Michigan Governor Signs Early Warning Legislation for Financially Distressed School Districts with Immediate Effect
On July 7, Michigan Governor Snyder signed into law a package of bills, all with immediate effect and most with a tie bar to at least one of the other bills in the package, creating an early warning system to identify the potential for financial distress in local school districts, intermediate school districts (ISDs) and public school academies (PSAs). The legislation provides an option for ISD oversight of local district and PSA finances and supplements the process that currently exists in Public Act 436 of 2012 to address existing distress and under which emergency managers may be appointed.
PA 109 of 2015 amends the Revised School Code to require any district without a positive general fund balance of at least 5% for the two most recent school fiscal years to report annually by July 7 the budgetary assumptions used when adopting its annual budget to the Center for Educational Performance and Information (CEPI). The budgetary assumptions must include the district’s projected foundation allowance, projected membership, estimated expenditures per pupil for the immediately preceding fiscal year and the projected expenditures per pupil for the current fiscal year. Based on the report, the State Treasurer may determine if the potential for fiscal stress exists within the district.

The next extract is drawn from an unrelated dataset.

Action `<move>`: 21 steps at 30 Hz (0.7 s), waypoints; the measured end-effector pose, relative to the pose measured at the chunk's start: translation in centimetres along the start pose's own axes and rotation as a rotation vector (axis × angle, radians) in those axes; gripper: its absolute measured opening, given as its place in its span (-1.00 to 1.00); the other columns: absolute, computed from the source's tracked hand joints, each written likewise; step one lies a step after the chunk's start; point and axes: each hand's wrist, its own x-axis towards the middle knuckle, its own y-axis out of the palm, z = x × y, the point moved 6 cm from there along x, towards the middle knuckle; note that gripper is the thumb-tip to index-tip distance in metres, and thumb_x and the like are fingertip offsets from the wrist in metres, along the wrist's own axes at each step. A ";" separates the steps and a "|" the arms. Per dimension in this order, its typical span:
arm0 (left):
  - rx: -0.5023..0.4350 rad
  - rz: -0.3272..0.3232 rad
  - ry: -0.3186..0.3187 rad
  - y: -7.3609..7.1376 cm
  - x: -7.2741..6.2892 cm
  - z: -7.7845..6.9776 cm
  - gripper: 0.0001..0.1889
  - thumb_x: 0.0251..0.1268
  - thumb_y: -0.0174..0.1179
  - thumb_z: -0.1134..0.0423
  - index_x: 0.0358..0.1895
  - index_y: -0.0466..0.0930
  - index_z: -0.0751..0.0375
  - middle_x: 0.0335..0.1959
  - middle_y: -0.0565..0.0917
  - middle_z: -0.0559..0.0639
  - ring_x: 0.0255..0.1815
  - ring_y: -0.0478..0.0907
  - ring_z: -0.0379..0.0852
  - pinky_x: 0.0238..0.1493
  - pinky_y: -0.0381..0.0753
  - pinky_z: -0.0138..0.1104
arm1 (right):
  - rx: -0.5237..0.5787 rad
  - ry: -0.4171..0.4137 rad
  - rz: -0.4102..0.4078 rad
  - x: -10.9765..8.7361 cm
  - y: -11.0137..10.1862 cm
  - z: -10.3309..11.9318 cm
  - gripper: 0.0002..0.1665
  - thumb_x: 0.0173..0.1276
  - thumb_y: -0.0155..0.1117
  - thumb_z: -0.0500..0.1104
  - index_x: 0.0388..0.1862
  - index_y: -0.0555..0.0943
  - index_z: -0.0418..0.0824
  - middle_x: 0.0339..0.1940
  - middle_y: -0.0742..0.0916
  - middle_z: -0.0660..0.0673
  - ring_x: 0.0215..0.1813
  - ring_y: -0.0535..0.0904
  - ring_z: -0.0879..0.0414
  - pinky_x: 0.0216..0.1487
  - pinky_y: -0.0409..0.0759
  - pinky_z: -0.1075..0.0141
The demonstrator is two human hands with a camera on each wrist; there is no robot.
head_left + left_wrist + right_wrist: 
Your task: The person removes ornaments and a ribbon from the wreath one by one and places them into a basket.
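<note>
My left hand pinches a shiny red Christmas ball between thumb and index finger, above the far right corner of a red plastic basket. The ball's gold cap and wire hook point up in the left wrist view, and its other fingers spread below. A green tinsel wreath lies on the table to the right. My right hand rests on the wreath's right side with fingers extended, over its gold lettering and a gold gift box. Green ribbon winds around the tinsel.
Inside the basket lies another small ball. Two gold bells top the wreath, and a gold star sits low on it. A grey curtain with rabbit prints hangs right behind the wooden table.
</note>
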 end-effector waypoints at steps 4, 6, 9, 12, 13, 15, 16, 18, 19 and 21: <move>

If the State Treasurer declares the potential for fiscal stress within a local school district or PSA, the local school district or PSA may choose to enter into a contract with an ISD (or the PSA with its authorizing body) to review the local district or PSA’s financial data and practices and make recommendations to avoid a deficit. The ISD must complete the review and provide recommendations to the local district or PSA within 90 days of entering into the contract, and is then required to submit quarterly reports to Treasury on the implementation of its recommendations.
The State Treasurer may require a district declared to have the potential for distress to submit periodic financial reports to the Department of Treasury if all of the following criteria are met:
- More than 60 days have passed since the district was notified of its potential for distress.
- For a local school district or PSA, the district has not entered into a contract with an ISD (or authorizing body for a PSA), or a contract has been rescinded.
- The district has not had a positive general fund balance of at least 5% for each of the two most recent school fiscal years.
- The district has had a declining general fund balance in one or both of the two most recent school fiscal years.
- The district is not required to submit a deficit elimination plan or enhanced deficit elimination plan.
A district that has entered into a contract with an ISD (or PSA authorizing body) does not have to begin submitting these reports until two years following notification of the district of the finding of potential fiscal distress unless the State Treasurer finds that the district is not implementing the recommendations in the contract. Further, a district that fails to submit a report may be required to submit an enhanced deficit elimination plan. PA 111 allows the State Treasurer to require as a condition of approving an enhanced deficit elimination plan that a district enter into a financial recovery agreement which could include the appointment of a local auditor, inspector or other consultants and other remedial measures.
PA 112 and 114 amend the State School Aid Act to allow the State to withhold certain payments from districts, including state school aid payments from a district that fails to submit a required deficit elimination plan or for whom a deficit elimination plan is not approved. PA 115 amends the Emergency Municipal Loan Act, increasing the aggregate cap on emergency loans made to school districts from $50 million to $70 million through September 30, 2018 (while retaining the $20 million cap for a single district), and allowing loans to school districts that will help to resolve fiscal stress. PA 116 amends Public Act 105 of 1855, which governs surplus funds in Treasury, to allow loans up to the amounts authorized under the Emergency Municipal Loan Act rather than limit loans to amounts formerly provided by Public Act 105.
Finally, PA 110 and 113 amend Public Act 436 to allow the State Treasurer (as opposed to the State Superintendent of Public Instruction) to recommend appointment of an emergency manager for a district that fails to submit or comply with a required enhanced deficit elimination plan.